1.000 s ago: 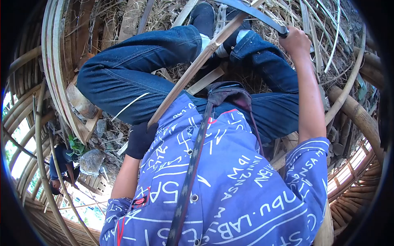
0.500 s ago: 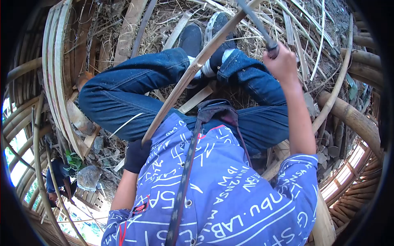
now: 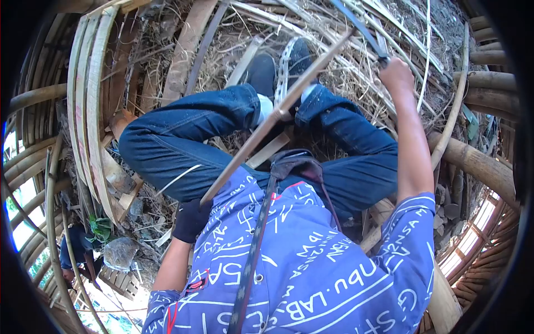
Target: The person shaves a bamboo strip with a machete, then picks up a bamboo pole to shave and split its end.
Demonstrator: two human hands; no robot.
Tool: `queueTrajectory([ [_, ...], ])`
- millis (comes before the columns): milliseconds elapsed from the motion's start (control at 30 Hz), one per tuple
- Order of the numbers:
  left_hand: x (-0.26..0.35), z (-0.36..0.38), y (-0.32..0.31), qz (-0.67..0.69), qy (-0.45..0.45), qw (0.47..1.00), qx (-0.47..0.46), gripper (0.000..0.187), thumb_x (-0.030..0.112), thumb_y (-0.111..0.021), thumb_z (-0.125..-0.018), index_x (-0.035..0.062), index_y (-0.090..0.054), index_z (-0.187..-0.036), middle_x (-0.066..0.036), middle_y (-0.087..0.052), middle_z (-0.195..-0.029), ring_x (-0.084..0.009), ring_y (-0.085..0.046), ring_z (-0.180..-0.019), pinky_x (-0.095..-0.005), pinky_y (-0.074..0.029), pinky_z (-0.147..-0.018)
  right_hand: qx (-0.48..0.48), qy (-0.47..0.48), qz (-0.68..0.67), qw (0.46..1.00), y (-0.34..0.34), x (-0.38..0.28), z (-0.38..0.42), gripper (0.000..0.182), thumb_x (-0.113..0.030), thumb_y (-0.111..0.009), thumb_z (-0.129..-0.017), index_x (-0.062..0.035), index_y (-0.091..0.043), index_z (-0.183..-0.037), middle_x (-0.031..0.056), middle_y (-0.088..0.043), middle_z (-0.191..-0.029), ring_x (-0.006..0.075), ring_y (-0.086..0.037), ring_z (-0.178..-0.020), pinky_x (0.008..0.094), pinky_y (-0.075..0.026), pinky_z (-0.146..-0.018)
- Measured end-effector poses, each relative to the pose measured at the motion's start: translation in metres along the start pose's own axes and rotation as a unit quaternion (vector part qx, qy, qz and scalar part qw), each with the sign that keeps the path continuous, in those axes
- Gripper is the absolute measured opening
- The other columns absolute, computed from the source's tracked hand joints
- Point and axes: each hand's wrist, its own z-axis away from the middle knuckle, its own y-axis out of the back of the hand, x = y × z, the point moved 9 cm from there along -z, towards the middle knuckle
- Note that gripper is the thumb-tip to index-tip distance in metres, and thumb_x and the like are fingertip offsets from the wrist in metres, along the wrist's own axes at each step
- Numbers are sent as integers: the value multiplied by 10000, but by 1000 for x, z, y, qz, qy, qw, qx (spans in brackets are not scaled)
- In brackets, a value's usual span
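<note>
My left hand (image 3: 192, 220), in a dark glove, is closed around the lower end of a long bamboo strip (image 3: 267, 123) near my waist. The strip slants up to the right across my crossed legs, its far end beyond my shoes. My bare right hand (image 3: 397, 78) grips the handle of a long-bladed knife (image 3: 359, 25), fingers wrapped round it. The blade points up and to the left, and its tip runs out of view at the top. Near the strip's far end the blade lies close to it, with a gap between them.
Several split bamboo slats (image 3: 89, 106) stand bundled at the left. Shavings and loose strips (image 3: 328, 50) litter the ground ahead. A thick bamboo pole (image 3: 481, 167) lies at the right. Another person (image 3: 78, 250) is at the lower left, beside a clear plastic bag (image 3: 120, 253).
My right hand has moved up and to the right with the knife, away from the strip. The strip's far end has come lower in view. My left hand keeps its hold.
</note>
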Motion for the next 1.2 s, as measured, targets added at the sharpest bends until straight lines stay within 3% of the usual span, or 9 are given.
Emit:
queueTrajectory([
  [233, -6, -3, -4, -5, -5, 1000, 17, 431, 372, -583, -842, -12, -604, -648, -256, -562, -609, -431, -593, -630, -495, -442, -535, 91, 139, -116, 979, 22, -27, 55, 195, -187, -548, -792, 2, -596, -786, 225, -631, -727, 406, -628, -718, 492, -508, -691],
  [400, -14, -1, -5, -13, -21, 998, 64, 411, 328, -643, -815, 7, -561, -572, -243, -543, -554, -414, -573, -542, -481, -422, -477, -19, 283, -65, 957, 3, -90, 116, 108, -133, -618, -692, -59, -575, -759, 187, -629, -679, 356, -644, -667, 453, -517, -624],
  [467, -12, -2, -2, -20, -32, 997, 73, 416, 333, -639, -820, 11, -551, -572, -238, -548, -560, -412, -571, -537, -480, -419, -473, 27, 298, -56, 953, -10, -78, 94, 108, -124, -628, -673, -71, -565, -743, 164, -631, -667, 338, -649, -646, 441, -521, -604],
  [633, -4, 0, 2, 3, -29, 997, 70, 403, 357, -621, -828, 5, -583, -636, -235, -568, -596, -415, -580, -562, -485, -435, -493, 42, -19, -81, 996, 2, 20, 0, 217, -178, -612, -724, 3, -643, -840, 233, -656, -862, 379, -644, -823, 448, -517, -764],
  [800, -26, -1, -9, 88, -30, 993, 78, 369, 323, -605, -825, -9, -597, -663, -243, -560, -604, -410, -592, -577, -459, -422, -488, 62, -45, -264, 961, -8, 62, -4, 220, -165, -594, -670, 15, -647, -786, 242, -632, -706, 372, -645, -712, 440, -479, -622],
  [867, -21, -7, -5, 95, -14, 993, 67, 387, 337, -593, -828, -13, -599, -664, -242, -558, -601, -409, -590, -576, -460, -417, -489, 83, -47, -317, 944, -28, 71, 18, 208, -191, -613, -659, 10, -598, -711, 160, -595, -590, 277, -601, -531, 403, -460, -541],
  [967, -8, -9, 5, 97, 23, 994, 32, 434, 373, -561, -839, -18, -604, -656, -241, -555, -598, -401, -594, -579, -458, -414, -497, 21, -111, -551, 827, -42, 47, 75, 103, -81, -606, -721, -27, -521, -741, 27, -520, -539, 116, -500, -387, 258, -388, -357],
  [1033, -9, -10, 5, 67, 29, 997, 0, 501, 418, -511, -860, -22, -608, -642, -228, -557, -577, -378, -599, -567, -439, -413, -504, 6, -99, -640, 762, -49, 25, 102, 110, -20, -594, -724, -36, -485, -736, 11, -488, -529, 96, -464, -365, 249, -362, -341],
  [1200, -10, -11, 6, 144, 45, 988, -23, 491, 388, -500, -870, -11, -602, -603, -171, -570, -526, -297, -589, -504, -415, -419, -509, 29, -113, -679, 725, -47, -18, 160, 198, -39, -677, -779, -52, -480, -773, 6, -492, -531, 89, -468, -372, 234, -361, -348],
])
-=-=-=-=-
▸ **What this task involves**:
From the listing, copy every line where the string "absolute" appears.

▸ **Response to the task**:
- Gripper is the absolute measured opening
- The other columns absolute, computed from the source's tracked hand joints

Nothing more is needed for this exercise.